La medida fue establecida a través del Decreto 467/2026, publicado en el Boletín Oficial, y modifica aspectos del procedimiento que regía desde 2003 para la designación de magistrados de la Corte Suprema, el Procurador General y el Defensor General de la Nación.
Entre los cambios más relevantes, el Ejecutivo eliminó la instancia previa de participación ciudadana que se desarrollaba en el ámbito del Ministerio de Justicia antes de que los pliegos fueran enviados al Senado. A partir de ahora, las observaciones e impugnaciones sobre los candidatos podrán realizarse únicamente durante el tratamiento legislativo.
El Gobierno argumentó que la modificación busca simplificar trámites administrativos, reducir tiempos y modernizar el proceso de designación, manteniendo intacto el mecanismo constitucional que exige la aprobación de los candidatos por parte del Senado con una mayoría especial de dos tercios.
Otro de los puntos destacados es que los antecedentes de los postulantes dejarán de publicarse en diarios de circulación nacional y pasarán a difundirse exclusivamente a través del sitio web oficial del Ministerio de Justicia y del Boletín Oficial. Además, se establecieron plazos más breves para la presentación de declaraciones juradas y para los informes requeridos a organismos estatales.
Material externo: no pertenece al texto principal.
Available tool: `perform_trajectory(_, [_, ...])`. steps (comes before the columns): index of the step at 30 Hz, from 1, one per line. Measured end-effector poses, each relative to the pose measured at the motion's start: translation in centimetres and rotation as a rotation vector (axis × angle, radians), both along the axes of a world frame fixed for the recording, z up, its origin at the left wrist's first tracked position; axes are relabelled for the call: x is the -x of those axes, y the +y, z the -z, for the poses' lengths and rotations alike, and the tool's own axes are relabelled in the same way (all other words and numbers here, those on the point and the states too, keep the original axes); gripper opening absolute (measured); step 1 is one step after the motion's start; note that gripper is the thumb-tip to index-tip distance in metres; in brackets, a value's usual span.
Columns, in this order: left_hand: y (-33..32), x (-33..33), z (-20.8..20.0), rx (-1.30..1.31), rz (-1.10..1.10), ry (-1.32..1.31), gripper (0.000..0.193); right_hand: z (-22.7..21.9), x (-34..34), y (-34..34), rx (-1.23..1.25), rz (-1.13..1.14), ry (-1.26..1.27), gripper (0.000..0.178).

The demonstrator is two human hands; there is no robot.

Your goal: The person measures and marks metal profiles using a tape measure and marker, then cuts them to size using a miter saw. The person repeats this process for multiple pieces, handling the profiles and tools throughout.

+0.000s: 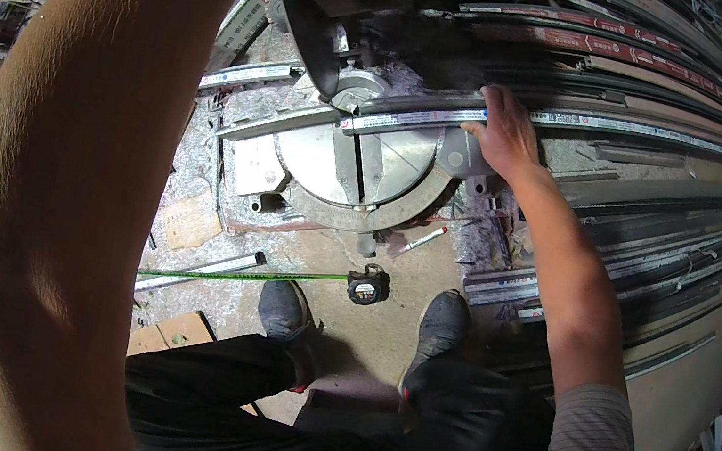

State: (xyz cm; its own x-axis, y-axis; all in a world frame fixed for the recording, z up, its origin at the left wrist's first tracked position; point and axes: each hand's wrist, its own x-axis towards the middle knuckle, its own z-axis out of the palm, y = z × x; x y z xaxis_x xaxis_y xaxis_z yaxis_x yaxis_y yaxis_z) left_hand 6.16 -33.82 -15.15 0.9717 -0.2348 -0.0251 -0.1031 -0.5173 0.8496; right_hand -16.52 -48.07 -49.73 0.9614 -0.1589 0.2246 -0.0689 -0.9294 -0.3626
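Note:
My right hand grips a long, narrow metal profile with a printed film strip, its fingers over the top and the thumb on the near side. The profile lies along the fence of a miter saw, one end close to the table's slot, and runs far off to the right. Above the slot hangs the saw's dark head and guard. My left arm reaches up across the left side toward the saw head, but its hand is beyond the upper edge.
A tape measure with its green blade drawn out lies before my shoes. A white-and-red marker and a short profile offcut are on the floor. Several long profiles are stacked at the right; a cardboard piece lies lower left.

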Motion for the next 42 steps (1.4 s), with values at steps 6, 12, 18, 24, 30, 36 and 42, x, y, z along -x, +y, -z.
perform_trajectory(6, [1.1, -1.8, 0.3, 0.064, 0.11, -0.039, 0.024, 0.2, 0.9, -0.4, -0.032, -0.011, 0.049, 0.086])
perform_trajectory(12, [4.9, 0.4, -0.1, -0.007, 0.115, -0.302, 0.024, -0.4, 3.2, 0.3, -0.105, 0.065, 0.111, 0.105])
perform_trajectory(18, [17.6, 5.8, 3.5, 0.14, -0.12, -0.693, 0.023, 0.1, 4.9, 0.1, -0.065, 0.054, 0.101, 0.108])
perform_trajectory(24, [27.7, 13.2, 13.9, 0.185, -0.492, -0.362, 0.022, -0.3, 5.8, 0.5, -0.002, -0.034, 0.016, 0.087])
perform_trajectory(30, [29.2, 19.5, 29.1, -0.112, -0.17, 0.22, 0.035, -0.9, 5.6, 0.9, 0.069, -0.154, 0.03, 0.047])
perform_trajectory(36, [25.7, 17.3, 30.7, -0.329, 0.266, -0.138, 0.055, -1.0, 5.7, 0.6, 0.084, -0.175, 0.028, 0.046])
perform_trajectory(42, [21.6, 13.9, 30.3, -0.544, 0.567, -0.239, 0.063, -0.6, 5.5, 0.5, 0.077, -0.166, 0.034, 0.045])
La reforma también elimina del texto vigente una recomendación que instaba a considerar criterios de diversidad de género, representación regional y especialización jurídica al momento de seleccionar candidatos para integrar la Corte Suprema. Este aspecto se convirtió en uno de los puntos más discutidos tras la publicación del decreto.
Desde el Ejecutivo sostienen que las modificaciones apuntan a hacer más eficiente el procedimiento sin alterar las facultades del Congreso. Sin embargo, especialistas y sectores de la oposición advierten que la eliminación de instancias previas de control ciudadano podría reducir los mecanismos de evaluación pública de los futuros integrantes del máximo tribunal.
Con vacantes pendientes de cobertura y una Corte Suprema que continúa siendo eje de la agenda política nacional, los cambios impulsados por el Gobierno vuelven a poner en el centro de la escena el debate sobre cómo deben elegirse quienes tendrán la responsabilidad de interpretar la Constitución y resolver los casos más trascendentes del país.